Research released by Mintel reveals that 30% of consumers would choose a retailer based on whether or not they sold sustainable fashion ranges.
Young people are even more concerned about the impact of their fashion spending habits, with 68% of 16 to 24-year-olds saying they are trying to make more ethical purchases than they did in the last year, compared with an average of 57% over all ages.
However, in spite of those good intentions, 79% of people still find it difficult to know which fashion retailers are ethical.
“There isn’t enough understanding at the consumer and the industry level on what ethical and sustainable looks like,” says Lottie Hanson-Lowe, creative partner in the sustainable fashion team at environmental charity Hubbub.
“It’s challenging for the public to know what a retailer is doing as there are a lot of buzzwords that can be used that can leave people confused about what retailers are actually doing.”
In a bid to get to the bottom of the problem, we asked Hanson-Lowe to breakdown the key issues and offer advice on how consumers can reduce their fashion footprint.
How would you define a sustainable or ethical fashion retailer?
“It is really difficult to define what makes a retailer sustainable or ethical as there isn’t currently an industry accepted definition of what sustainability means.
“If a brand is putting its workers and the environment ahead of its profits, then you can feel confident that they’re better than other ‘fast fashion’ retailers.
“Retailers who invest in high quality materials, try to source their materials or make their clothes as locally as possible, who pay good wages and provide support for their garment workers, makers and employees are on the right track to a more positive fashion industry.”
What are the main ways clothing retail impacts the environment?
“Clothing has a HUGE impact on the environment, in many different ways.
“We have an enormous waste problem both at the end of life stage and in the garment production stage.

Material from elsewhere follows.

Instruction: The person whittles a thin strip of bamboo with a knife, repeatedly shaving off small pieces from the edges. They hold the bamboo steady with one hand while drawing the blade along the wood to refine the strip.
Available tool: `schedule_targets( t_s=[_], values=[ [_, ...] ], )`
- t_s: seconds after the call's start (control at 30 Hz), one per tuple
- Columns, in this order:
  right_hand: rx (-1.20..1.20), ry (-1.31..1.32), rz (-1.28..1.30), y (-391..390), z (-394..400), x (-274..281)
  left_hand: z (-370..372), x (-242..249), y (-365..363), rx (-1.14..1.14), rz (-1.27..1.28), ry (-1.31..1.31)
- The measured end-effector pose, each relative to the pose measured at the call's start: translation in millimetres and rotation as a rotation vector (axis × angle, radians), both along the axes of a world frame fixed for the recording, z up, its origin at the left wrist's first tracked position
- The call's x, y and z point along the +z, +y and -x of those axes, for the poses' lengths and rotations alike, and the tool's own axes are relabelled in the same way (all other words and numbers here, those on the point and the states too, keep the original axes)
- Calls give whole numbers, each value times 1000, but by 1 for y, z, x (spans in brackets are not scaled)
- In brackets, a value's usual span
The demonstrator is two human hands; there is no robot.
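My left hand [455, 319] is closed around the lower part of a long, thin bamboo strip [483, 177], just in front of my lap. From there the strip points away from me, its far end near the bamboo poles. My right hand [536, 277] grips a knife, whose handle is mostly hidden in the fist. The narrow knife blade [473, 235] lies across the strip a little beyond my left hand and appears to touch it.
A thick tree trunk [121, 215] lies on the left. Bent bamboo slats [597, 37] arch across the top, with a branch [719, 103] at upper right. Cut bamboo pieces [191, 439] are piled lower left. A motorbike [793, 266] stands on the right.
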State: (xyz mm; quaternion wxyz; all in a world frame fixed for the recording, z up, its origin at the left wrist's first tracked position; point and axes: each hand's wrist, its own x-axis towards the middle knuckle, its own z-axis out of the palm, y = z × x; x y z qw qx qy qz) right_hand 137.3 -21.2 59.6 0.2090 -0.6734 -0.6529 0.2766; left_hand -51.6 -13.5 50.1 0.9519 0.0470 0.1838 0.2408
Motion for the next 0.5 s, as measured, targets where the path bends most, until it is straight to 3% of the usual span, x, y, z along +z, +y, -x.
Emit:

“We’re sending one million items of clothing to landfill every week in the UK. Clothes cause issues such as microfibres (which contributes to plastic pollution), chemical pollution from dyeing, distressing and pesticide use, extensive water use, climate change and carbon emissions.”
How are retailers tackling these issues?
“It can be challenging for brands to tackle all of these issues, but if they’re making sure their working conditions are safe for their garment workers then this can have a positive impact on the production process and the environment, particularly if they’re limiting their employee’s exposure to toxic chemicals and pesticides.
“Amongst other things, retailers need to invest in high quality materials, make clothes that last, have clear policies against garment destruction, invest in positive certifications and rigorous auditing, and they need to have clear targets that they work towards in reducing their impacts.
“They also need to empower their customers to know how to care for their clothes and understand the impact a certain garment has had on the environment.”
What are some examples of brands that are committed to sustainable practices?
“Mary Benson, Birdsong, Know the Origin, Ilk and Ernie and Hoda.
“They put a lot of time into exploring how they can use less wasteful materials and support their garment workers to make beautiful clothes that people will love.”
How can people reduce their environmental impact when buying new clothes?
“If you’re shopping at a high street retailer, there are often certain garments that are better than others, so do look out for materials that are recycled or organic and for clothes that have less blends of different types of materials as it makes them easier to recycle at the end of life.
“Caring for your clothes can make a big difference. Fix things that need repairing – most dry cleaners have a skilled person who can help you with this if you don’t have the skills yourself.
“Wash your clothes less often and wash on 30 degrees when they do need a clean. Air dry your clothes instead of using the washing machine.”
What are some other steps can consumers can take to make their shopping habits more sustainable?
“Buy less. This is fundamentally one of the best things we can do.
“Be more mindful about your purchases. Question what it is you’re buying – who made it? How was it made? Where was it made? And what is it made from?
“Have an idea in your head about things you feel are missing from your wardrobe and look to find these things through creative ways.
“There are lots of clothes swaps out there and lots of great places to find second-hand clothes. If there is something that you want from a high street brand, you can often find these cheaper on Ebay or Depop.”